Gille, who had studied under Johan Christian Dahl, came to be regarded as one of the leading exponents of plein-air painting of his era. His preferred subjects were small, unspectacular scenes captured directly before the motif. He worked mainly in Dresden and its surroundings and today, art historians rank him at the forefront of Romantic painting in Dresden. He is now regarded as a key contributor to the development of a strain of unsentimental realism in landscape painting.

As Hans Joachim Neidhardt writes: Gille is the most important of all Johan Christian Dahl's pupils and the one to have gone far beyond the tenets of his teacher. When Gille started work in Dahl's studio in 1827, Dahl had only recently returned from his extended and highly eventful study trip to Norway. [... ]. Drawing on the example of Dahl's oil studies after nature and their fluidity and idiosyncratic, economic style, Gille went on to develop his own free, fluid style of brushwork. Unlike Dahl, he regarded the studies he executed before nature not as preparatory to larger-format oils but as paintings in their own right. Gille's small landscape sketches - the rediscovery and conservation of which are largely thanks to the Dresden collector Friedrich Lahmann - display the full force of his colouristic virtuosity and his elementary delight both in the painting process and in the subject itself. Working in the tradition of Dahl, he advanced to become the painter of Dresden landscapes par excellence, interpreting the characteristics of the region with extraordinary sensibility. He shared with Dahl and Carus an intense interest in weather effects, as an important body of his cloud studies documents. What makes these landscape studies so important from an art-historical viewpoint is the new aesthetic approach that inspired them. It springs from a desire to capture in rapid brushstrokes the fleeting experience of a visual impression[3].

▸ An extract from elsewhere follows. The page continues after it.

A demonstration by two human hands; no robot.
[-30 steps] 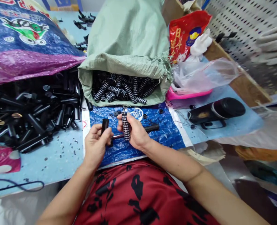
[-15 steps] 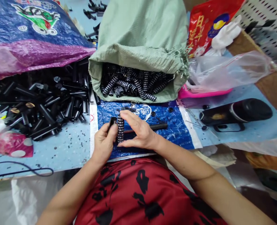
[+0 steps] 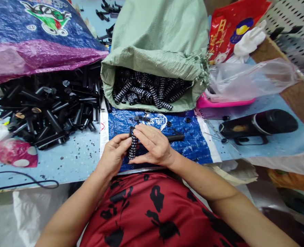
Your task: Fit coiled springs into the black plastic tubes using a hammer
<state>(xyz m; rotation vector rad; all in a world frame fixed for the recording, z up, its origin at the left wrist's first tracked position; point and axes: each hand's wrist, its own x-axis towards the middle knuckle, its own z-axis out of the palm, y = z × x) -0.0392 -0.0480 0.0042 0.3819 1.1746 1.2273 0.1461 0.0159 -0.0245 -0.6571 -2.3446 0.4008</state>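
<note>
In front of my lap, my left hand (image 3: 113,151) pinches a slim black plastic casing (image 3: 131,131) between thumb and fingers. My right hand (image 3: 155,145) grips a black roller (image 3: 132,148) by its two ends, fingers at the top and thumb at the bottom. Rows of small white characters cover the roller. It stands roughly upright against the casing; whether it sits inside cannot be made out. Beneath both hands lies a blue plastic sheet (image 3: 198,144), with another black bar-shaped part (image 3: 176,137) just beyond my right hand.
A pale green woven sack (image 3: 157,34) opens toward me, holding several lettered rollers (image 3: 155,96). Many black plastic parts (image 3: 51,120) spill from a blue and purple sack (image 3: 46,51) at left. A black flask (image 3: 260,127) lies at right beside a pink tray (image 3: 226,102).
The roller and the casing, apart before, now meet. My left hand has shifted slightly right, and my right fingers have drawn closer round the roller. The view has moved a little.
</note>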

Herrmann Zschoche (Schwenow, Brandenburg) has examined the painting and confirms the attribution to Gille. Inscriptions similar to the one on the verso of the present painting are familiar to him from a number of other studies by the artist. In his opinion the name Gille was inscribed on the verso when the artist's estate was being inventoried.
Herr and Frau Gerd Spitzer (Dresden) have provided verbal confirmation of the attribution and dating.

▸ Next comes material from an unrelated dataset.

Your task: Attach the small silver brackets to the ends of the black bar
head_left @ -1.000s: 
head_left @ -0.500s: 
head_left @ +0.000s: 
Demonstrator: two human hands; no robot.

[1] Gerd Spitzer (ed.), Christian Friedrich Gille 1805-1899, exhib. cat., Dresden, Staatliche Kunstsammlungen and Bremen, Kunsthalle, 1994-5, Leipzig 1994, nos. 17 and 19.


[2] Im Parkgrund, Leipzig, op. cit., no. 10.

[3] Von allen Schülern Johan Christian Dahls ist Gille der bedeutendste. Er ist am weitesten über seinen Lehrer hinausgegangen. Als er 1827 in Dahls Atelier eintrat, war jener gerade von seiner so ergebnisreichen Reise durch Norwegen zurückgekehrt. ... Gille knüpfte an Dahls Naturstudien an und entwickelte aus der Lockerheit ihrer abkürzenden Pinselschrift seinen eigenen breiten Malstil. Er sah, im Gegensatz zu Dahl, seine vor der Natur geschaffenen Studien nicht als Vorarbeiten zu größeren Gemälden an, sondern malte sie um ihrer selbst willen. In seinen besonders durch den Dresdner Sammler Friedrich Lahmann wiederentdeckten und bewahrten Landschaftsbildchen äußert sich ein starkes koloristisches Temperament, eine elementare Freude am Malvorgang und natürlich auch am Motiv. Gille wurde in der Nachfolge Dahls zum eigentlichen Maler der Dresdener Landschaft, die er mit tiefem Verständnis für die Eigenart einfühlsam interpretierte. Dabei verbindet ihn das lebhafte Interesse an atmosphärischen Erscheinungen, das durch zahlreiche Wolkenstudien belegt ist, mit Dahl und Carus. Was diese Landschaftsstudien kunstgeschichtlich so bedeutsam macht, ist die neuartige ästhetische Einstellung, aus der heraus sie entstanden sind. Es ist das Streben, das schnell Vergängliche eines optischen Eindrucks mit raschem Pinsel festzuhalten, Hans Joachim Neidhardt, Die Malerei der Romantik in Dresden, Leipzig 1976, p.191 f.